In the first chapter, I found it hard to get started. In the second, I kept struggling to find the right words. So, it looks like this is way these posts are going to shape up during this first draft: tackling one of the main difficulties I faced in writing each chapter.
If you’d like to read through the fist draft of chapter 2, it’s here. I titled it ‘Pheasant Pie’.
Several times, while writing these 2.5K words, I found myself tripping up over a word or phrase. I had a sense of what I wanted to say, but just couldn’t seem to tease the exact term out of my head and onto the page. For example, when Virginia offers Sebastian a piece of pheasant pie and he glances down twice at his watch to see what time it is, I just couldn’t find the word I wanted to use to describe him reading the time. In the end, I went with:
Sebastian checked his watch, upset to find it smeared with dirt. Having failed to take in the time, he glanced at it again. It was almost one in the morning.
But ‘take in’ is definitely not the word I was after. For starters it’s two words! I ended up sitting here for about 20 minutes, wracking my brain and thumbing through the thesaurus, without success. I still don’t know what the word is – I only have a ‘sense’ of what I’m after.

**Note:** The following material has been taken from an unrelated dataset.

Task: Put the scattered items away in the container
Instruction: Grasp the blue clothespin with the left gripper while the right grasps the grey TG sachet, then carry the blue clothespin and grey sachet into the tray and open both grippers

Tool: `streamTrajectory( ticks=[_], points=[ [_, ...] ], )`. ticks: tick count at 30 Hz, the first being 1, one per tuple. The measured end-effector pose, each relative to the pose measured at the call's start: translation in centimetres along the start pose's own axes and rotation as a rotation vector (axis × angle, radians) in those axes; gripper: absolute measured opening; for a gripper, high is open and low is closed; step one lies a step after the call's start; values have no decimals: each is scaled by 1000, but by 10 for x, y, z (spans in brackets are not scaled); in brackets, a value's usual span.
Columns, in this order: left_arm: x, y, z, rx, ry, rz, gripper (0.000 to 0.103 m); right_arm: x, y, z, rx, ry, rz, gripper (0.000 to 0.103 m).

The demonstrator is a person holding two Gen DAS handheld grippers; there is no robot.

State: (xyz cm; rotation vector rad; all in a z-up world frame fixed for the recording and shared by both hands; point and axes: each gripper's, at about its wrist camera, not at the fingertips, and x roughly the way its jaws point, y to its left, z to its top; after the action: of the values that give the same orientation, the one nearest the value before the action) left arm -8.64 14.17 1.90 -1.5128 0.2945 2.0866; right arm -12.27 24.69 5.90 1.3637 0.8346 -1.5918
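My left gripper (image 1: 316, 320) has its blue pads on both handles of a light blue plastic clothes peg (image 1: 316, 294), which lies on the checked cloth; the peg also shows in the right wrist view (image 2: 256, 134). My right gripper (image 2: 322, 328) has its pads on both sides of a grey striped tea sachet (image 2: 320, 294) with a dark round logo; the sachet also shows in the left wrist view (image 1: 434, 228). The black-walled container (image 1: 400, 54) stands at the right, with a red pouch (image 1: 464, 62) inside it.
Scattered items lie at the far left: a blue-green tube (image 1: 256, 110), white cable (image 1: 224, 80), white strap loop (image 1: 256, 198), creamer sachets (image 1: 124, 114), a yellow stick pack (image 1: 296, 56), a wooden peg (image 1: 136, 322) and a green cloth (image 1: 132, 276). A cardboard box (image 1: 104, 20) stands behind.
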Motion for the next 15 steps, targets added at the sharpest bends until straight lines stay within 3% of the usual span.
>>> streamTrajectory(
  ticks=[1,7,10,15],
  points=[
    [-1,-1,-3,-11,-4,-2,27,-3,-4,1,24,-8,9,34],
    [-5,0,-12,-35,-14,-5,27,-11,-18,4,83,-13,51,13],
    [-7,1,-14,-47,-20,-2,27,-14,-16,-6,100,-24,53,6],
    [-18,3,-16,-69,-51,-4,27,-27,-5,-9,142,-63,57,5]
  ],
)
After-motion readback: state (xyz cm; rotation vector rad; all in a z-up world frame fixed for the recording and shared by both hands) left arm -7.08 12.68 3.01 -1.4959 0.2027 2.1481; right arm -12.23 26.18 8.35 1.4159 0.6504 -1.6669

This wouldn’t be an issue if it was the only time this happened, but I must have found myself in this situation six or seven times during the chapter, and twice I decided to walk away and do something else, hoping I would come back and find the word ready and waiting for me.
It didn’t work.
Instead, the only way to deal with this problem is to write down something closely approximating the word (‘take in’ in the above example) and keep going.
Again, this is what the first draft is all about – getting the raw ingredients down on the page, so we can work it into shape in the second, third and fourth drafts. Oh yes, didn’t I mention that already? We’re going to have four drafts. They progress as follows:
- Draft 1 is about getting the raw ingredients down on the page
- Draft 2 is where the main shaping takes place, sentence by sentence, ironing out grammar, playing with word choice, kicking the plot around and such like
- Draft 3 is the ‘read through’, where I read the whole book out loud to make sure the language flows
- Draft 4 is the really the work of the proofreader and should result in a final manuscript for publishing
So, when writing the first draft, getting the perfect word or turn of phrase is not essential. What is far more important is just getting something onto the page.
After all that, I’ve just found the word I was looking for: Establish.